The first generic parameter N
of the Analyzer represents the type of the
language grammar. Essentially, this parameter denotes the type of the syntax
tree node. However, to fully describe the grammar, including semantics, you need
to extend this enum type with additional metadata:
- Annotate enum variants that serve as the top nodes of the scopes with
the
#[scope]
macro attribute. - Add a semantics field to each parsable (and denoted) enum variant, annotated
with
#[semantics]
. - Optionally, you can specify the syntax tree classifier using
the
#[classifier]
macro attribute.
From the Chain Analysis example:
#[derive(Node)]
#[token(ChainToken)]
#[trivia($Whitespace)]
#[classifier(ChainNodeClassifier)] // Nodes classifier (this attribute is optional).
pub enum ChainNode {
#[root]
#[rule(block: Block)]
Root {
#[node]
node: NodeRef,
#[parent]
parent: NodeRef,
#[child]
block: NodeRef,
// Fields annotated with this macro attribute must be present in each
// variant body, and they must be of type `Semantics`.
#[semantics]
semantics: Semantics<VoidFeature<ChainNode>>,
},
#[rule($BraceOpen statements: (Block | Assignment)* $BraceClose)]

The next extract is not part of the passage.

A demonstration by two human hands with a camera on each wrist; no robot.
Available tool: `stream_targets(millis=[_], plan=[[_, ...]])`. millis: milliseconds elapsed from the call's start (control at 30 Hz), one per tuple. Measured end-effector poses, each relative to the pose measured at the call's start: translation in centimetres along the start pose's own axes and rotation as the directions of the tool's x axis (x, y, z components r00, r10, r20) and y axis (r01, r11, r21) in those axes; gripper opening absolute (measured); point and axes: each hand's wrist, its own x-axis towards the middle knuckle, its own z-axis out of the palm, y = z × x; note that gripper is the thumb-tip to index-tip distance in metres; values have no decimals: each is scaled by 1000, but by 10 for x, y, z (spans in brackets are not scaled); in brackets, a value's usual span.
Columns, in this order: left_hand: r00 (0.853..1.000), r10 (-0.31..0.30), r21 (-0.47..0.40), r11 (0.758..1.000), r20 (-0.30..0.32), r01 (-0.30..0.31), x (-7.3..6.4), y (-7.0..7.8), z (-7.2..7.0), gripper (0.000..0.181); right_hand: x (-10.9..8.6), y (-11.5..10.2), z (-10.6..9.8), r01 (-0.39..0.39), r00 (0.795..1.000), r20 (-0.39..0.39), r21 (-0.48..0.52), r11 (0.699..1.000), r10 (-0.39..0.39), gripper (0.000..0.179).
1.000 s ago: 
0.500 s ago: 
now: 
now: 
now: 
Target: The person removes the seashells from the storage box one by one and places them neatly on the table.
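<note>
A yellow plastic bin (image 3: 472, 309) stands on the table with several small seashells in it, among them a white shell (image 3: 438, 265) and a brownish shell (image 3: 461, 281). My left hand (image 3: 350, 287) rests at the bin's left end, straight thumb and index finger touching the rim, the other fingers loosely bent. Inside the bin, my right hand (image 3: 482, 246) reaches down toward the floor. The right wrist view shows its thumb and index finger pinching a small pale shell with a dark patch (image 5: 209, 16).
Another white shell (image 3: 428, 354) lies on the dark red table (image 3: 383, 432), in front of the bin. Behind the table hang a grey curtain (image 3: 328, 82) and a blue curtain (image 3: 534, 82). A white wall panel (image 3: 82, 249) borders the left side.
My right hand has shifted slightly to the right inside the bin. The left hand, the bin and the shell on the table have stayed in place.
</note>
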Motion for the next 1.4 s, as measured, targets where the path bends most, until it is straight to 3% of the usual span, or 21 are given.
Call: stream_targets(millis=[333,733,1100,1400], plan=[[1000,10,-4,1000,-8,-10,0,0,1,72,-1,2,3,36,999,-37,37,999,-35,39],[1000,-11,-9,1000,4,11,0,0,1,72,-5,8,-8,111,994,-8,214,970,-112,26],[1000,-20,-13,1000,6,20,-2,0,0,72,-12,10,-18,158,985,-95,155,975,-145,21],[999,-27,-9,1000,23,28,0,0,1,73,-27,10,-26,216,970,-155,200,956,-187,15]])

#[scope] // This node is the top node of the scope.
Block {
#[node]
node: NodeRef,
#[parent]
parent: NodeRef,
#[child]
statements: Vec<NodeRef>,
#[semantics]
semantics: Semantics<BlockSemantics>,
},
#[rule(key: Key $Assign value: (Ref | Num) $Semicolon)]
Assignment {
#[node]
node: NodeRef,
#[parent]
parent: NodeRef,
#[child]
key: NodeRef,
#[child]
value: NodeRef,
#[semantics]
semantics: Semantics<VoidFeature<ChainNode>>,
},
// ...
}
Semantics Field
Each variant in the Node enum must contain a semantics field annotated with
the #[semantics]
attribute and of
type Semantics.
This field will be automatically initialized1 and managed by the macro-generated code.
Through this field, you can access semantic graph attributes that describe the semantics specific to each node.

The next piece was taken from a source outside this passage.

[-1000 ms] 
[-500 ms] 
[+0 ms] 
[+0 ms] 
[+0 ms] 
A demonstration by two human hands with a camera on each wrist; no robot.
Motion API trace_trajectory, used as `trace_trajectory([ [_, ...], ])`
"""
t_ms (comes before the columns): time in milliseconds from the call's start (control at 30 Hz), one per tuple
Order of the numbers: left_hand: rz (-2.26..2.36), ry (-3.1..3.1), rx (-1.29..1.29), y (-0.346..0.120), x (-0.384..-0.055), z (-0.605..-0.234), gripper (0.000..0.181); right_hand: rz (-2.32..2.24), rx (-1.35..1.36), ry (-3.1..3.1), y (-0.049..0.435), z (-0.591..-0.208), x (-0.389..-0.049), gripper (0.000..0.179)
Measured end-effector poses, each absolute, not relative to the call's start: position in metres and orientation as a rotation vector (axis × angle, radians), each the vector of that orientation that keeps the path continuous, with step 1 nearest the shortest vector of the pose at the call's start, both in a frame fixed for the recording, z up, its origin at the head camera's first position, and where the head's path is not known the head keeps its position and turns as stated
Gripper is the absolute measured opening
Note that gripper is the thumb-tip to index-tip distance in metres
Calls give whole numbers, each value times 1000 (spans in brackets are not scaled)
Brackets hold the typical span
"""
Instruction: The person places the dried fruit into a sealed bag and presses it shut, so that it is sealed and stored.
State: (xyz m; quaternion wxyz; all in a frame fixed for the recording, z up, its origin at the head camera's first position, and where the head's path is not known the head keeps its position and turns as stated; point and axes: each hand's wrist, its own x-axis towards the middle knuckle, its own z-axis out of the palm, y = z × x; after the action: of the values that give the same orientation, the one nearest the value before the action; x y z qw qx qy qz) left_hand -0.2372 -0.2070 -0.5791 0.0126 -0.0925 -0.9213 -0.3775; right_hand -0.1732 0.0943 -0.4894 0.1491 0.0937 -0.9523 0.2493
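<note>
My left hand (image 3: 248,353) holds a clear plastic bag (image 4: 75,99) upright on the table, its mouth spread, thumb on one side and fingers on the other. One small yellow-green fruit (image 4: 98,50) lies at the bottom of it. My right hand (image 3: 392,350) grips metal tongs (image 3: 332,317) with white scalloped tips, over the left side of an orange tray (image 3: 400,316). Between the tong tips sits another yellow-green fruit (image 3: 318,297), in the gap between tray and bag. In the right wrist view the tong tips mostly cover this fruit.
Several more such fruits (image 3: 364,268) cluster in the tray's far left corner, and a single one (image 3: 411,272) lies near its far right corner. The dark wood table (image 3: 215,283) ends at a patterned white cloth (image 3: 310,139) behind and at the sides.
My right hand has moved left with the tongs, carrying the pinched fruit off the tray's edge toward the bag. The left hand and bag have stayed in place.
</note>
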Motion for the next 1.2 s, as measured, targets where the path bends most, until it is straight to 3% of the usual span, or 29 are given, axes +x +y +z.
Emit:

The Semantic object is parameterized by a user-defined type, typically a struct
type, enumerating all semantic attributes logically associated with the node. In
the example above, the Semantics of the ChainNode::Block
variant is
parameterized by the BlockSemantics
type.
If a node variant doesn't have any attributes, you can parameterize its
Semantics object with
the VoidFeature
type, as seen in the Root
and Assignment
node variants.
To initialize this field manually in the hand-written parser, use the Semantics::new function, passing the current NodeRef obtained from the SyntaxSession::node_ref function.
Feature Objects
The type you use as a parameter of the Semantics object is called a feature.
Typically, the semantic feature is a user-defined struct type derived from the Feature trait using the Feature derive macro. This structure consists of fields that are either attributes or other feature objects.
#[derive(Feature)]
#[node(ChainNode)] // Required by the macro trait.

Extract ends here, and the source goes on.